M. Soemin m’a dit que j’étais le seul méditant étranger à la retraite. Il y avait dix-neuf méditants locaux, dont quatre moines.

Tout le monde semblait s’être installé avant moi. En passant devant leurs chambres, j’ai remarqué qu’ils avaient tous bien rangé leurs affaires. Ils semblaient aussi si calmes que j’ai commencé à soupçonner que j’étais le moins expérimenté sur cette retraite.

La « salle de bain » des hommes était un espace ouvert avec un grand réservoir d’eau en ciment placé devant des lignes de toilettes.

Je me suis douchée en short, comme j’avais vu un autre homme le faire. Il n’y avait pas de robinets, j’ai donc dû puiser l’eau du réservoir avec un grand bol en plastique.

Même s’il faisait chaud, l’eau était étonnamment froide. Chaque fois que je versais un bol frais sur ma tête, tout mon corps sortait en chair de poule. Bientôt, je serrais les dents et retenais mon souffle avant chaque versement.

L’eau venait du puits et avait un parfum doux et terreux. Elle était également plus moite que l’eau du robinet à la maison. Même après séchage, ma peau était collante au toucher.

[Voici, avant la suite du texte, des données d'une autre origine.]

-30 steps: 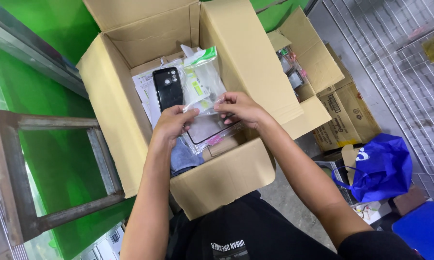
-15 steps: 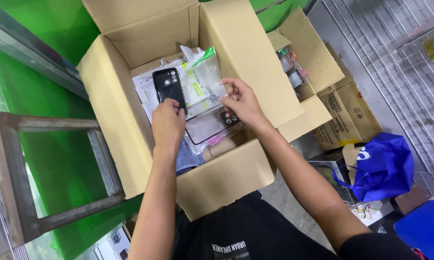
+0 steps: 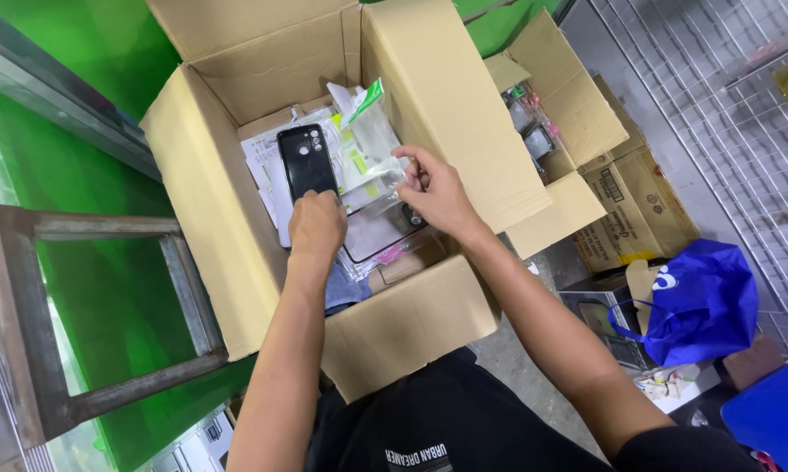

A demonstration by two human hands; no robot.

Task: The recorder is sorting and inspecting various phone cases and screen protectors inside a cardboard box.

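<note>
**Both hands in the box, sorting phone cases**

The left hand (image 3: 317, 225) rests low in the open cardboard box (image 3: 197, 183), fingers curled over the bottom edge of a black phone case (image 3: 306, 162) that lies face-up on the pile near the box's back left. Whether it grips the case or only presses on it cannot be told. The right hand (image 3: 436, 188) is to its right, fingers pinched narrow on a clear plastic packet (image 3: 372, 144) leaning against the right wall.

By the look of it the sorting is in mid-course: the box holds a loose heap of white sleeves, clear packets and a clear case (image 3: 378, 229) between the hands, and nothing has been lifted clear of the rim. A second box (image 3: 577, 114) of similar goods stands open to the right, beside a blue bag (image 3: 704, 301) on the floor.
</note>
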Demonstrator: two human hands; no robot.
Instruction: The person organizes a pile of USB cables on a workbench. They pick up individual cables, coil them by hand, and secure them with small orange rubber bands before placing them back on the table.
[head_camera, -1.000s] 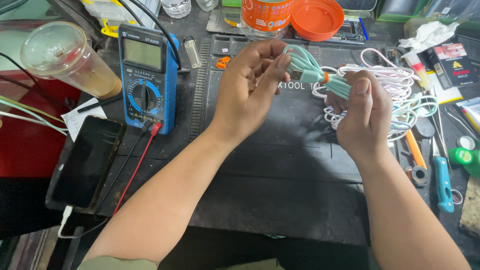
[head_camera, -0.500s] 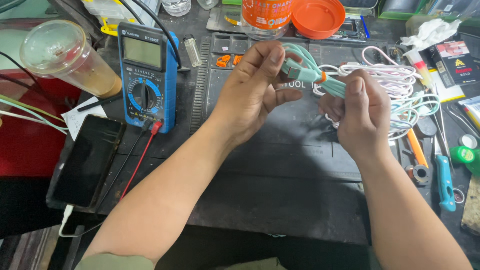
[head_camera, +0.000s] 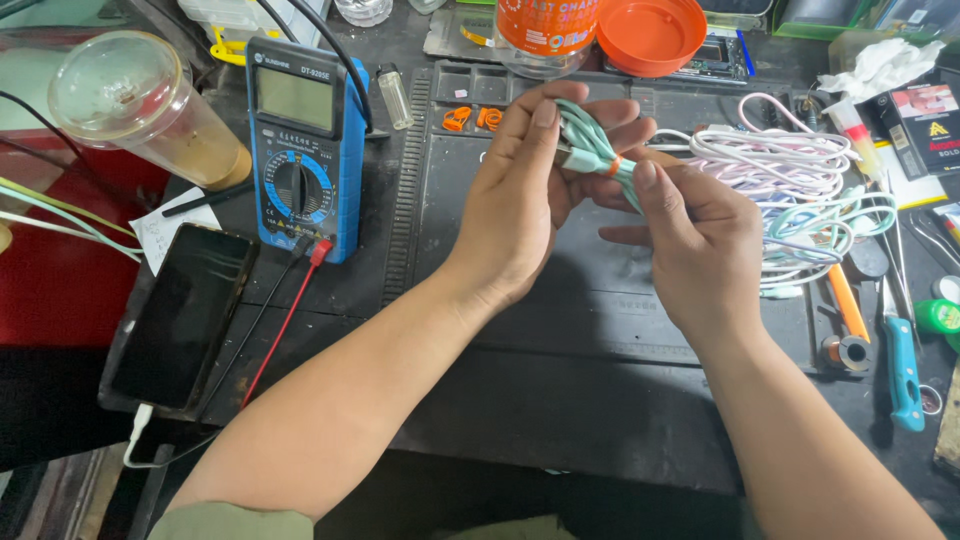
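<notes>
Both my hands hold a coiled mint-green cable bundle (head_camera: 592, 152) with a small orange band, above a dark work mat (head_camera: 560, 330). My left hand (head_camera: 530, 190) grips the bundle's left end, thumb on top and fingers curled behind. From the right, my right hand (head_camera: 700, 240) pinches the bundle next to the orange band between thumb and fingers. The cable's plug ends are hidden inside my hands.
A pile of white, pink and green cables (head_camera: 800, 190) lies to the right. A blue multimeter (head_camera: 305, 140) with red and black leads and a dark phone (head_camera: 185, 310) sit left. An iced drink cup (head_camera: 150, 110), orange lid (head_camera: 650, 35) and hand tools (head_camera: 900, 350) surround the mat.
My right hand has moved left and down a little, closing in on my left hand. The green bundle now sits tighter between both hands.
</notes>
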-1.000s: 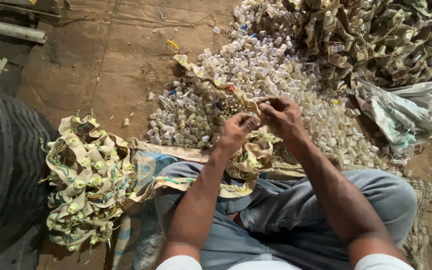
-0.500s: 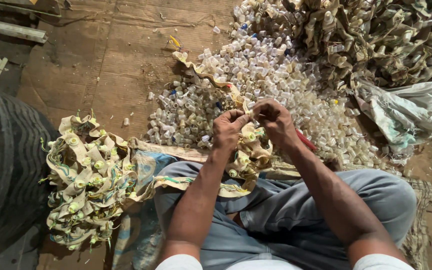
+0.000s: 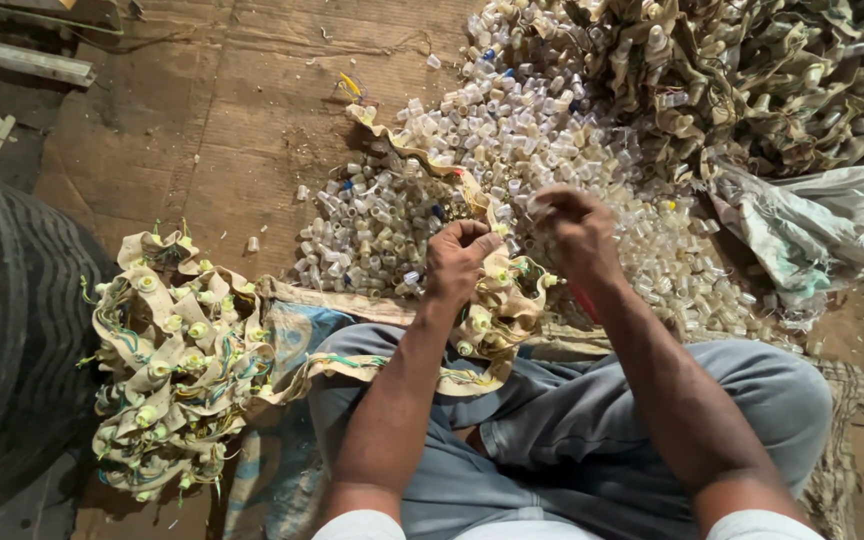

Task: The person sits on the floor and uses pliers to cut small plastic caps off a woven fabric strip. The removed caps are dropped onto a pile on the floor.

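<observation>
My left hand point(image 3: 459, 257) is closed around a beige fabric strip point(image 3: 497, 300) studded with small plastic sockets and thin wires; the strip drapes down over my lap. Just to its right, my right hand point(image 3: 577, 232) is raised slightly with its fingers pinched on a small clear plastic cap at the fingertips. A length of the same strip point(image 3: 407, 150) runs away from my hands across the heap of loose clear caps point(image 3: 512, 170) on the floor in front of me.
A bundle of stripped beige strip with green wires point(image 3: 167, 365) lies at my left on a sack. A large tangle of strip point(image 3: 752, 75) fills the far right. A black tyre point(image 3: 12, 330) stands at left; a crumpled plastic bag point(image 3: 812, 225) lies at right.
My right hand has pulled away from the left, rising to the right with a small cap pinched in it. The left hand has stayed on the strip.
</observation>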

Laver les vêtements était une corvée. Je devais me laver à la main dans le seau, en utilisant un petit bol pour récupérer l’eau du réservoir. S’accroupir pour me laver a fait ressortir ma blessure au bas du dos, alors j’ai parfois eu du mal à me lever.

Malgré les conditions spartiates, j’ai aimé ma nouvelle maison – il y avait une atmosphère relaxante et était propre et verdoyant. J’ai aussi apprécié la liberté de ne pas avoir de colocataire, comme je l’ai fait à Pa-Auk. Aussi, j’ai aimé le fait que c’était une retraite strictement silencieuse. Nous n’étions pas autorisés à communiquer avec d’autres méditants.

C’était dommage que le silence ne puisse s’étendre au-delà des murs du centre. L’opéra psychédélique des voisins explosait de toutes parts depuis mon arrivée. M. Soemin m’a surpris en train de reculer alors que je passais devant lui cet après-midi-là. « Ne laissez pas le bruit vous déranger ! Vous devez vous concentrer sur votre objet de méditation », a-t-il crié.

Heureusement, ma concentration était stable pendant la majeure partie de la journée, probablement à cause des dix-neuf derniers jours d’entraînement à Pa-Auk. J’ai trouvé cette méditation préliminaire assez facile, même au milieu des activités. Comme Sayadaw me l’a demandé, j’ai essayé de garder continuellement Araham dans mon esprit alors que je me promenais dans le complexe, bloquant toutes les autres pensées. Naturellement, des pensées vagabondes ont continué à envahir mon esprit, alors j’ai essayé encore plus fort de renforcer Araham en le rendant « plus fort ».

Pourtant, le plus grand défi était d’essayer de méditer au milieu du bruit. Je pourrais bloquer temporairement le son en renforçant ma concentration, mais cela envahirait mon esprit au moment où j’arrêterais de « fléchir » ma concentration.

Le soir, M. Soemin m’a demandé comment se passait ma méditation. Je lui ai dit que ça allait.

« As-tu voir n’importe quoi? » Il a demandé.

« Non, » répondis-je. En m’éloignant, je me suis demandé ce qu’il cherchait.

J’étais totalement épuisé à 21 heures. La journée avait été longue.